━━ Data segment ━━

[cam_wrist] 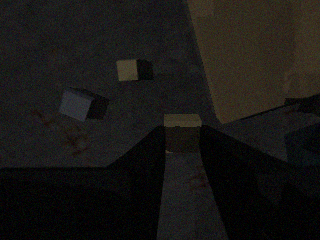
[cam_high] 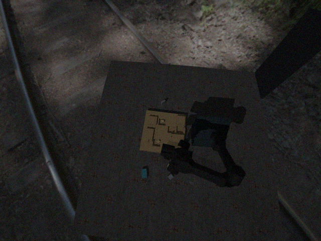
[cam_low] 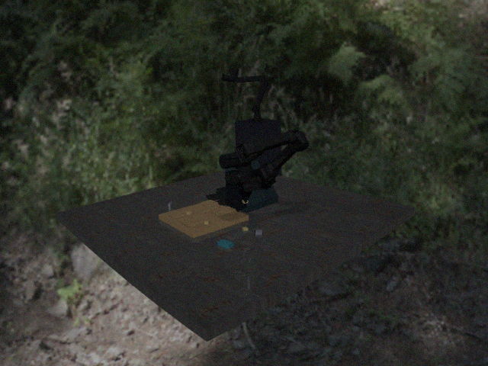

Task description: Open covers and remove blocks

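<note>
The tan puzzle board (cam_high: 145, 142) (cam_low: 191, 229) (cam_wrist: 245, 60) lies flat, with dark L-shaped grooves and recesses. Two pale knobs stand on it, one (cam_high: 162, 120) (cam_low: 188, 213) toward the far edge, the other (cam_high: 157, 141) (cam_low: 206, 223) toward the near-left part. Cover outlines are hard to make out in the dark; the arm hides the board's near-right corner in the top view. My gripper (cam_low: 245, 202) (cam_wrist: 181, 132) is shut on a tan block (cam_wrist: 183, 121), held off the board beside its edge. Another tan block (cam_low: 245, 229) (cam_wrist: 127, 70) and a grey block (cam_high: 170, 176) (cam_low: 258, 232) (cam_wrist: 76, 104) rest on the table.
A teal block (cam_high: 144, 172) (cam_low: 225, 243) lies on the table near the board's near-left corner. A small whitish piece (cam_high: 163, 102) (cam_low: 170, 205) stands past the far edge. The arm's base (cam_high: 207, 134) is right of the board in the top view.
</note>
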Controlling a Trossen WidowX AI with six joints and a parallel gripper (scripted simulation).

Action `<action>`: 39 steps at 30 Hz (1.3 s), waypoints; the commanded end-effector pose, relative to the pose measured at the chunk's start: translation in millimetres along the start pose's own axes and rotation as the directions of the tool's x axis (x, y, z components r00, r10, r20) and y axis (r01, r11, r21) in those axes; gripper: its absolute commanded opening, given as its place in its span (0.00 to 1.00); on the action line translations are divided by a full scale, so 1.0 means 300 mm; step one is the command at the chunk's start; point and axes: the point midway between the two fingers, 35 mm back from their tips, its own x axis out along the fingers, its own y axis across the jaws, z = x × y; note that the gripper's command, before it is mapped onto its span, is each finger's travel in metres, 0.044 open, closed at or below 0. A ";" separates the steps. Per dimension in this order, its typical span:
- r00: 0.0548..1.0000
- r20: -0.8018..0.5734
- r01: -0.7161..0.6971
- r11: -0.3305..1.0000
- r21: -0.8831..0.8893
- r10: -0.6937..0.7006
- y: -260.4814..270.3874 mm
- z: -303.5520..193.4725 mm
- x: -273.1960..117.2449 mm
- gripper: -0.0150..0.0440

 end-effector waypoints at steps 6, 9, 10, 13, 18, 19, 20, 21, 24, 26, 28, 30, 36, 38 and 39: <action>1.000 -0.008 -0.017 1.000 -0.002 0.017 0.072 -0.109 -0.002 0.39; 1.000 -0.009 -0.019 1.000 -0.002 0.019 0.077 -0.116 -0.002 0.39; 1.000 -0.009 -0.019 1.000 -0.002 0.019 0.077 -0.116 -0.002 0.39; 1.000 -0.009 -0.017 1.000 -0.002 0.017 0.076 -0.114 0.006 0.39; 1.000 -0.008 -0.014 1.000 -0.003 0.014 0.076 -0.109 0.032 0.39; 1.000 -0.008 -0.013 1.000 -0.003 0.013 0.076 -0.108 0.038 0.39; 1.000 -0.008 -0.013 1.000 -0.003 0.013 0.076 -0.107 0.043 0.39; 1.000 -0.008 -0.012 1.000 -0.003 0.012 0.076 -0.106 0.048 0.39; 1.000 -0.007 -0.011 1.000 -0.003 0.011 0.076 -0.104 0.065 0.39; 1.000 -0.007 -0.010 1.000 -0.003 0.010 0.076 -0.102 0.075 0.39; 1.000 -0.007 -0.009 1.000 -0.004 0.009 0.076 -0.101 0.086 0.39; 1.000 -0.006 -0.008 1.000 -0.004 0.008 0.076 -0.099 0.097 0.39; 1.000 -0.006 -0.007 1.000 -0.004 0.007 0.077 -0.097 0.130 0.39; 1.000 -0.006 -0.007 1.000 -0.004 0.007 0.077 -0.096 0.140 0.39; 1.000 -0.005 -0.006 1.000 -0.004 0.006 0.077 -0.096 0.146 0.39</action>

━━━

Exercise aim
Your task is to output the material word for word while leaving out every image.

Reply
[cam_wrist] 
[cam_high] 
[cam_low] 

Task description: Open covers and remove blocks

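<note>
The tan puzzle board (cam_high: 145, 142) (cam_low: 191, 229) (cam_wrist: 245, 60) lies flat, with dark L-shaped grooves and recesses. Two pale knobs stand on it, one (cam_high: 162, 120) (cam_low: 188, 213) toward the far edge, the other (cam_high: 157, 141) (cam_low: 206, 223) toward the near-left part. Cover outlines are hard to make out in the dark; the arm hides the board's near-right corner in the top view. My gripper (cam_low: 245, 202) (cam_wrist: 181, 132) is shut on a tan block (cam_wrist: 183, 121), held off the board beside its edge. Another tan block (cam_low: 245, 229) (cam_wrist: 127, 70) and a grey block (cam_high: 170, 176) (cam_low: 258, 232) (cam_wrist: 76, 104) rest on the table.
A teal block (cam_high: 144, 172) (cam_low: 225, 243) lies on the table near the board's near-left corner. A small whitish piece (cam_high: 163, 102) (cam_low: 170, 205) stands past the far edge. The arm's base (cam_high: 207, 134) is right of the board in the top view.
</note>
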Controlling a Trossen WidowX AI with six joints and a parallel gripper (scripted simulation).

Action `<action>`: 39 steps at 30 Hz (1.3 s), waypoints; the commanded end-effector pose, relative to the pose measured at the chunk's start: translation in millimetres along the start pose's own axes and rotation as the directions of the tool's x axis (x, y, z components r00, r10, r20) and y axis (r01, r11, r21) in those axes; gripper: its absolute commanded opening, given as its place in its span (0.00 to 1.00); on the action line translations are divided by a full scale, so 1.0 means 300 mm; step one is the command at the chunk's start; point and axes: the point midway between the two fingers, 35 mm back from their tips, its own x axis out along the fingers, its own y axis across the jaws, z = x × y; note that the gripper's command, before it is mapped onto its span, is each finger's travel in metres, 0.044 open, closed at or below 0. A ";" separates the steps. Per dimension in this order, its typical span:
- r00: 0.0548..1.0000
- r20: -0.8018..0.5734
- r01: -0.7161..0.6971
- r11: -0.3305..1.0000
- r21: -0.8831..0.8893
- r10: -0.6937..0.7006
- y: -260.4814..270.3874 mm
- z: -303.5520..193.4725 mm
- x: -273.1960..117.2449 mm
- gripper: -0.0150..0.0440

 end-effector waypoints at steps 6, 9, 10, 13, 18, 19, 20, 21, 24, 26, 28, 30, 36, 38 and 39: <action>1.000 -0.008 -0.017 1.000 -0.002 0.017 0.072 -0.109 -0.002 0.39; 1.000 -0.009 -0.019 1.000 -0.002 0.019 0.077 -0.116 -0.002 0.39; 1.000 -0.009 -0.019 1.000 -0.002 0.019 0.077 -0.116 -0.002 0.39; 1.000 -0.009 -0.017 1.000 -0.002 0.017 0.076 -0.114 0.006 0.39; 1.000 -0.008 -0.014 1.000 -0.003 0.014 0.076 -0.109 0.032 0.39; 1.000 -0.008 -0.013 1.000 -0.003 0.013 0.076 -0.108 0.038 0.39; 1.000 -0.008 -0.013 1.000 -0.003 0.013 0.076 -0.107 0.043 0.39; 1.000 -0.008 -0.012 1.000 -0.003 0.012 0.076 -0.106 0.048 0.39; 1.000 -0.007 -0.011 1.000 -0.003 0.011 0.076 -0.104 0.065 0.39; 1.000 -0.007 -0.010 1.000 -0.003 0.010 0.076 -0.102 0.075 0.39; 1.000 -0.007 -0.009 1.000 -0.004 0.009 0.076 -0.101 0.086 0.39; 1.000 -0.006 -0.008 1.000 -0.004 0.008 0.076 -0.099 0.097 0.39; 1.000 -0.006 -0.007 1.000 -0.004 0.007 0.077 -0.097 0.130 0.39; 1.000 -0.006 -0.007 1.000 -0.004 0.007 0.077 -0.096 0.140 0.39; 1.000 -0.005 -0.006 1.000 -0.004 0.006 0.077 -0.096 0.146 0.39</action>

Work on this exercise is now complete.